▶ _Supplied data_
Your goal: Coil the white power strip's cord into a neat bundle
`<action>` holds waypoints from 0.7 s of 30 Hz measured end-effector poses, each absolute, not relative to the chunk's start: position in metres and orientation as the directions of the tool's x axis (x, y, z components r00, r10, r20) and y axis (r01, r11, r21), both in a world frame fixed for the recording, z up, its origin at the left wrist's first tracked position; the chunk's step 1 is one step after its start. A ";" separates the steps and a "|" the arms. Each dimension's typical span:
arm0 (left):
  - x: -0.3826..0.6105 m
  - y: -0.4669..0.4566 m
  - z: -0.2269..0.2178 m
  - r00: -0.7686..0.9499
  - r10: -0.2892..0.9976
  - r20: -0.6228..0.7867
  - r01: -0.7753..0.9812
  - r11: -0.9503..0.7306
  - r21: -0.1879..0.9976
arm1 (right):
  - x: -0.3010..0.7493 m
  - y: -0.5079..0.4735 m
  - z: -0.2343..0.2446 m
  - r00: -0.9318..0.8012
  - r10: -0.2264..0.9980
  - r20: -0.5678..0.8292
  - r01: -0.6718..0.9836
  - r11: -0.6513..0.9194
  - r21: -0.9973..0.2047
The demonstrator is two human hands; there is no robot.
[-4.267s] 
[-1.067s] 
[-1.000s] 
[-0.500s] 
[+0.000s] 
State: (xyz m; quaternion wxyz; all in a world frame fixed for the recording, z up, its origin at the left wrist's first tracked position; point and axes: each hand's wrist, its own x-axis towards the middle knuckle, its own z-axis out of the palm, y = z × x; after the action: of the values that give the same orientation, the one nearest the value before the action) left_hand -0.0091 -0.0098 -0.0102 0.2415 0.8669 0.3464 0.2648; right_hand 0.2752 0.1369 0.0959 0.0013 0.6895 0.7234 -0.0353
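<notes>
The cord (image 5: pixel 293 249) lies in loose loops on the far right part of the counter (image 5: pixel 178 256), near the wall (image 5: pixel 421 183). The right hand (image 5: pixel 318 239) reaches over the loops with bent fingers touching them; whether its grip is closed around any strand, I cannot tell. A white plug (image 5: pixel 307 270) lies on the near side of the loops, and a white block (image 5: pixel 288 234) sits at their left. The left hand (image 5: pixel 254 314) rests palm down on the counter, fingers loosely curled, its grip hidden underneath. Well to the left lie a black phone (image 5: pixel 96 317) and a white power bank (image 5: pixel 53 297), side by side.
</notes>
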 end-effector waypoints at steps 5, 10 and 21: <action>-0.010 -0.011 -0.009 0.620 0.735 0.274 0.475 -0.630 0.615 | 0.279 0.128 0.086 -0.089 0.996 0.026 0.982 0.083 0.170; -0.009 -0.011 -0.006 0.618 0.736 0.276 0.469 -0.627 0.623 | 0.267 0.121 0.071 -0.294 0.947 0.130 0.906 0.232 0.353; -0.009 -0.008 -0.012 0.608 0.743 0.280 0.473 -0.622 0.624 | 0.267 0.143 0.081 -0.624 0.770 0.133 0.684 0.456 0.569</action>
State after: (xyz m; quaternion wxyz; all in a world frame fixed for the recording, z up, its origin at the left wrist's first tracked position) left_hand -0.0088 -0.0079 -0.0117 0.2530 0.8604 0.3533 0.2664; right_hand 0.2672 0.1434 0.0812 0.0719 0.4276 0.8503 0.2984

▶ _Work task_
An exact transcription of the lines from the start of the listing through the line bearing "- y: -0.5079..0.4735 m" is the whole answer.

▶ _Answer for this exercise_
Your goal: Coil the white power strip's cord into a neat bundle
`<action>` holds waypoints from 0.7 s of 30 Hz measured end-effector poses, each absolute, not relative to the chunk's start: position in metres and orientation as the directions of the tool's x axis (x, y, z components r00, r10, r20) and y axis (r01, r11, r21), both in a world frame fixed for the recording, z up, its origin at the left wrist's first tracked position; the chunk's step 1 is one step after its start. A ";" separates the steps and a "|" the arms. Each dimension's typical span:
arm0 (left):
  - x: -0.3826..0.6105 m
  - y: -0.4669..0.4566 m
  - z: -0.2269..0.2178 m
  - r00: -0.7686..0.9499
  - r10: -0.2892..0.9976
  - r20: -0.6228..0.7867
  - r01: -0.7753..0.9812
  - r11: -0.9503..0.7306
  - r21: -0.1879..0.9976
arm1 (right):
  - x: -0.3010..0.7493 m
  - y: -0.5079..0.4735 m

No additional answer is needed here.